Untitled by c w, on Flickr


----------



## willard3 (Jun 3, 2019)

I shoot with an M6 and, as I travel a lot and don't want to be an equipment burro, I purchased the 18-150mm EOS M m lens and it works a treat. I keep it stopped down to f8 and it is quite sharp.


----------



## ac12 (Jun 3, 2019)

I use a Nikon 18-140 on my APS-C camera, and I think it is a great GP lens.
But the 18-140  is a bit bulky and heavy.  So I sometimes use my old 18-70, when I don't want the bulk/weight of the 18-140.

The Canon 18-150 would be a similar GP lens.
The nice thing about this class of lens is, you don't have to change lenses as often.  That is a consideration when you are around salt spray.

I would pair both lenses; 

the 18-45 for casual family stuff where you don't need the extra reach, 

the 18-150 when you travel and want the extra reach.
But, YOU need to sit down and determine if the 18-150 will work for YOU.
What works for me, may not work for you.


----------



## GrfxGuru (Dec 3, 2020)

I use EF lenses other than the kit lens on my M50 and love it to bits. If I was to offer a suggestion it would be to get a nice zoom like the 18-150 range @willard3 mentioned. Throw in a couple of batteries and smile all day long I say . If you happen to have any EF lenses they work great with the adapter and offer amazing quality while trying to figure out the plan going forward.

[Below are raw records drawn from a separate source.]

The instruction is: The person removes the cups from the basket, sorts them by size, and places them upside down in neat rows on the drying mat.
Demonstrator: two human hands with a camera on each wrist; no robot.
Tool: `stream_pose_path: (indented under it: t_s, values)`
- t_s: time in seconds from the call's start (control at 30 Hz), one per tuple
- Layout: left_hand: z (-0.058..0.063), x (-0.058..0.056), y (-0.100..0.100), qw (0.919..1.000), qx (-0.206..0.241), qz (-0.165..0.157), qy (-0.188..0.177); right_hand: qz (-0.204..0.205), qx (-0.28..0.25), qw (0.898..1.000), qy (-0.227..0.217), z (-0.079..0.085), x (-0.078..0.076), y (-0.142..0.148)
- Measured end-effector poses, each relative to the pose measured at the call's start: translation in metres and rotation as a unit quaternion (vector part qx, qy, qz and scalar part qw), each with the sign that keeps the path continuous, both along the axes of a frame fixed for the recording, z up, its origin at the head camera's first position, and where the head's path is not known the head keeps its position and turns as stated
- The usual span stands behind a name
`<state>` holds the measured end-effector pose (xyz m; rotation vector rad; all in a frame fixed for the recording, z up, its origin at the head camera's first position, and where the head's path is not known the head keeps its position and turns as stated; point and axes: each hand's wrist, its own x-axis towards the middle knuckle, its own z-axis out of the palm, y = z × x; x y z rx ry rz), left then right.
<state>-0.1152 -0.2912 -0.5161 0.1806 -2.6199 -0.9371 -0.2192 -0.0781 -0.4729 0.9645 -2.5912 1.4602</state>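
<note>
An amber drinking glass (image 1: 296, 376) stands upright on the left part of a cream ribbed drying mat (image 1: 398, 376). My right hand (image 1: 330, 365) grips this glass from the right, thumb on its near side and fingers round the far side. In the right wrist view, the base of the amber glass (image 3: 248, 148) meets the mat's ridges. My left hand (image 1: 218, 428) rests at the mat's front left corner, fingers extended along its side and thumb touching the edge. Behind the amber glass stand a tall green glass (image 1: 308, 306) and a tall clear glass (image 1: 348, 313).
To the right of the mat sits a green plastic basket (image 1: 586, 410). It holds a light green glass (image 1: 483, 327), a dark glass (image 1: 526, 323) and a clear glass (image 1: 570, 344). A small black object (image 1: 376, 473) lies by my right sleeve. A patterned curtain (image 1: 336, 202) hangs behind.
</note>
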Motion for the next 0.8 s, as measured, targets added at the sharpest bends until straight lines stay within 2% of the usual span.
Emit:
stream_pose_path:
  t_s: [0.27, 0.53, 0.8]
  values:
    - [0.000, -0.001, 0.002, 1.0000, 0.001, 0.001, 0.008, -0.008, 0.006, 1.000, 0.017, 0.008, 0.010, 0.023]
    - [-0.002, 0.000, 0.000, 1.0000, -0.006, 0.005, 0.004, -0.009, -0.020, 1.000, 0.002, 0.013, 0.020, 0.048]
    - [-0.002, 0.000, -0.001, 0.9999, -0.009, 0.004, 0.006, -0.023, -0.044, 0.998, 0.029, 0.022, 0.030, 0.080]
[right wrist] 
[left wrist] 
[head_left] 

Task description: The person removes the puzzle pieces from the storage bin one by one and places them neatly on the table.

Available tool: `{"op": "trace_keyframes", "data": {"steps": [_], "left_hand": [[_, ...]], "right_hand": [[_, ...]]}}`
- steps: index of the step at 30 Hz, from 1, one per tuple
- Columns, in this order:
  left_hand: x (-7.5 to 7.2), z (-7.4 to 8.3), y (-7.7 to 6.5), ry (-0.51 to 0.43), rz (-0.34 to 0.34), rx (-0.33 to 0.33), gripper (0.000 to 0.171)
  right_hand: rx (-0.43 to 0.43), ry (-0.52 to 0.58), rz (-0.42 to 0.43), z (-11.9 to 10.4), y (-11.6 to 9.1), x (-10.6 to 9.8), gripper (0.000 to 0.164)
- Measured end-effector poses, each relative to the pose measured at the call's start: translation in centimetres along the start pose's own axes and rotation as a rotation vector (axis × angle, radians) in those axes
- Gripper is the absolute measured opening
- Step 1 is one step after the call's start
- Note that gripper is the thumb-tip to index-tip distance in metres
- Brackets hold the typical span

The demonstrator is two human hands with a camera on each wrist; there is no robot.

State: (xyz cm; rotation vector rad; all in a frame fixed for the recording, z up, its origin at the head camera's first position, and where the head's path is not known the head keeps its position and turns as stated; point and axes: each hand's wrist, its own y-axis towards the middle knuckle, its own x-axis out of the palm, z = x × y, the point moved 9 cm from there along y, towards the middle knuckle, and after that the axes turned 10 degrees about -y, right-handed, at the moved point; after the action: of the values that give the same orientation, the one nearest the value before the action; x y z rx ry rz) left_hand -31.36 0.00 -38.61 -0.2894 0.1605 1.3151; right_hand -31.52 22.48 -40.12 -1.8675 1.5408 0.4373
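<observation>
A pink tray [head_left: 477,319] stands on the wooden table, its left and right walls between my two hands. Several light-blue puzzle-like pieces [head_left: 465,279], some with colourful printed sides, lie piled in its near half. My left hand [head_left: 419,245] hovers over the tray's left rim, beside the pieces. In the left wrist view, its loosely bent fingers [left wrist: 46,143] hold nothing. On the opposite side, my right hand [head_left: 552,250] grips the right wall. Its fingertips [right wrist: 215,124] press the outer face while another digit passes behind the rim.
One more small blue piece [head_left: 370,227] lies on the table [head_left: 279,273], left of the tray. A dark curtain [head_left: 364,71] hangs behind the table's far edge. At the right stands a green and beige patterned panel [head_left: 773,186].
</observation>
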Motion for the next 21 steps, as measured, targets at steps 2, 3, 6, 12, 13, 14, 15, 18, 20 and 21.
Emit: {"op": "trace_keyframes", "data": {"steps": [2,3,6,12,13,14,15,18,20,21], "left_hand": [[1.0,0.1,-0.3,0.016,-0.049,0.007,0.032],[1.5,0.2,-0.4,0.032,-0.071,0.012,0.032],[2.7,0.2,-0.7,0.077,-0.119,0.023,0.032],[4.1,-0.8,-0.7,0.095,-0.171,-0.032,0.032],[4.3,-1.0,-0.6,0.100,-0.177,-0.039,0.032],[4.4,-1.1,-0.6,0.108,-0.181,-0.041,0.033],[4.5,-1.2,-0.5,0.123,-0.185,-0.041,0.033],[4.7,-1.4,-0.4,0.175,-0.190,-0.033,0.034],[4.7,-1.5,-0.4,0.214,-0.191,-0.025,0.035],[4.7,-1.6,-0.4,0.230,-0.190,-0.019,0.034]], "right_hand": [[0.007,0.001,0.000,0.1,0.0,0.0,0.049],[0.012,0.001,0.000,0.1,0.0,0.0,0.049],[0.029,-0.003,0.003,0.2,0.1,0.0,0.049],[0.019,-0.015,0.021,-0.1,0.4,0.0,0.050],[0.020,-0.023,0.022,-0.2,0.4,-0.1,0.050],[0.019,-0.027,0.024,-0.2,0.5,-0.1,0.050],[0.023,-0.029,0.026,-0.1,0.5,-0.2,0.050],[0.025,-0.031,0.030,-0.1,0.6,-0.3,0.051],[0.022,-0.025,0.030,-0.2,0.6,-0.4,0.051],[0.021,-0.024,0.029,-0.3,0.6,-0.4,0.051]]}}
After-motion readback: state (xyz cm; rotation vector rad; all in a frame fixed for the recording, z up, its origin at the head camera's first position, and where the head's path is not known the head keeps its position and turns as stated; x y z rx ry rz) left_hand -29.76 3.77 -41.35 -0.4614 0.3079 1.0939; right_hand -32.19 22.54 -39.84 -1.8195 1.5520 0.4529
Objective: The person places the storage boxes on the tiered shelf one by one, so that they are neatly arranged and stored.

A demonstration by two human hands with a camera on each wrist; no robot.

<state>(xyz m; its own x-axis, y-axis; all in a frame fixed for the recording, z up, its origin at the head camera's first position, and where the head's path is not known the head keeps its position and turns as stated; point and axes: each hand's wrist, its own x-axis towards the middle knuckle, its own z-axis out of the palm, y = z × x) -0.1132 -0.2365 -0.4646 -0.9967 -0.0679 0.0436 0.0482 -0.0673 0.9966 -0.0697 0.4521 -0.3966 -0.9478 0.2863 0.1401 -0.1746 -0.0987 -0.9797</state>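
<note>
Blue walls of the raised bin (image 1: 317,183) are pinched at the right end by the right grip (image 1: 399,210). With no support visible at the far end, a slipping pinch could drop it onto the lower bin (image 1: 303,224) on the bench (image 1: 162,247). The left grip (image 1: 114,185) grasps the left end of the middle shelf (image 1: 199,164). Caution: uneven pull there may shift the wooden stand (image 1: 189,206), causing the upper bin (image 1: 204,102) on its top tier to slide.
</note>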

The only thing I watch out for on my M50 is the higher ISO's for noise in low light, but it is not to imply it's a problem, I just take it into account when setting exposure and pop it up a notch or two on compensation. Most of the time software fixes shadow noise later on for me.

I did also go ahead and put a screen protector on that touch screen so I don't have to worry about it out and about. I also have a smallrig frame for it so I can use an external mic for video, that is just a personal preference.


----------